One thing I have learned in 37 years of preparing Bible lessons and sermons is that most doctrines relate in some way to the attributes of God.  If we get the doctrines of the person and nature of God wrongly we many times will develop shortcomings in other areas of the Bible.  Most notably when we see the Lord as anything other than absolutely sovereign in all things or that he hasn’t ordained every detail of history to work out exactly as he has determined before the world began.   If instead one assumes that man or Satan or nature can act independently of his decrees so that at times things happen that he does not want to happen but was unable to control, we find ourselves unable to deal biblically with his providence because we don’t see trials as providence but bad things overcoming the providence of a loving but weak God.

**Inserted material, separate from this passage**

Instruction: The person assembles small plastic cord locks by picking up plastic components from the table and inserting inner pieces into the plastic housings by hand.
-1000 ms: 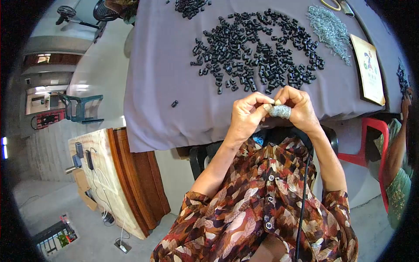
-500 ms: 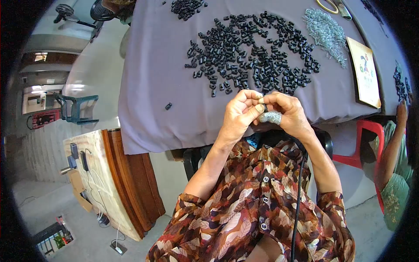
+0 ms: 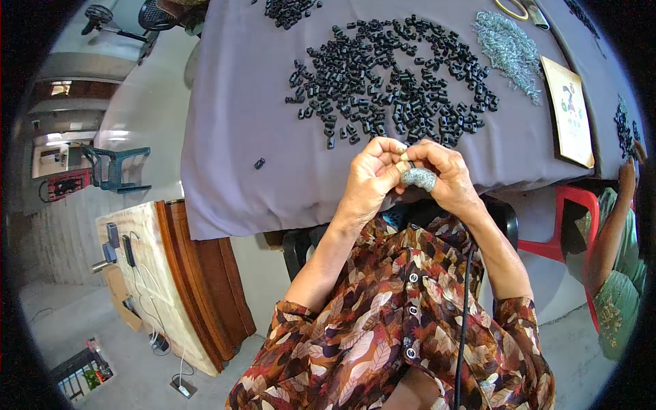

When we deny God’s sovereignty in every detail we also set ourselves up for weakness in another area; the infallible, inspiration of the Bible.  To be fair there are plenty of people who deny God is sovereign in all things that do believe that the Bible is the infallible Word of God, but their doctrine of God makes them inconsistent.  Many more, because they don’t really believe God can do what the Bible says he can do assume that the Bible is merely a few men’s attempt to write down some things they experienced but we should not think that God actually led them to write down only what he wanted them to, no more and no less.  This second group is consistent, the first group is not.  Let me try to explain.

While the Calvinist states that all men are dependent on the Lord initiating and effectually calling, saving and justifying them and that left to their own devises no man can be saved, the Arminian argues that all men have a morally free will that can tell God no or choose to believe but that it is the individual and not God that makes the final determination.  This is an old debate and I will not address it in this article but let me say that this position causes another problem.

If man can resist the sovereign leading of God then who is to say that the writers of the Bible didn’t add a few of their own thoughts while writing their books?  If they didn’t add words how do we know that they didn’t delete a few ideas that they didn’t like?  Once you take a position that God cannot force anyone to do his will, even by making him willing, you undermine the infallible, inspiration of the entire Bible.  You can’t have it both ways; we can resist the Holy Spirit’s sovereign role in saving the elect one moment but that God can absolutely make sure we do just what he wants us to do the next moment. 

It is a little like the atheist who wants to live with a moral worldview that he owes to the God of the Bible while he denies the very God who has given us our sense of morality.  So the Arminian wants to believe that God is sovereign to move men to write down his infallible words and make it to Heaven someday but refuses to believe that he is powerful enough to overrule the affairs of men and angels.  But the fact of the matter is that the only way God can know how the history of man was going to end thousands of years into the future is if he is in total control of every detail, at all times and in all things.  This is the God we worship when we gather at church and I don’t think worship that robs him of his power and glory is worship worthy of our Lord.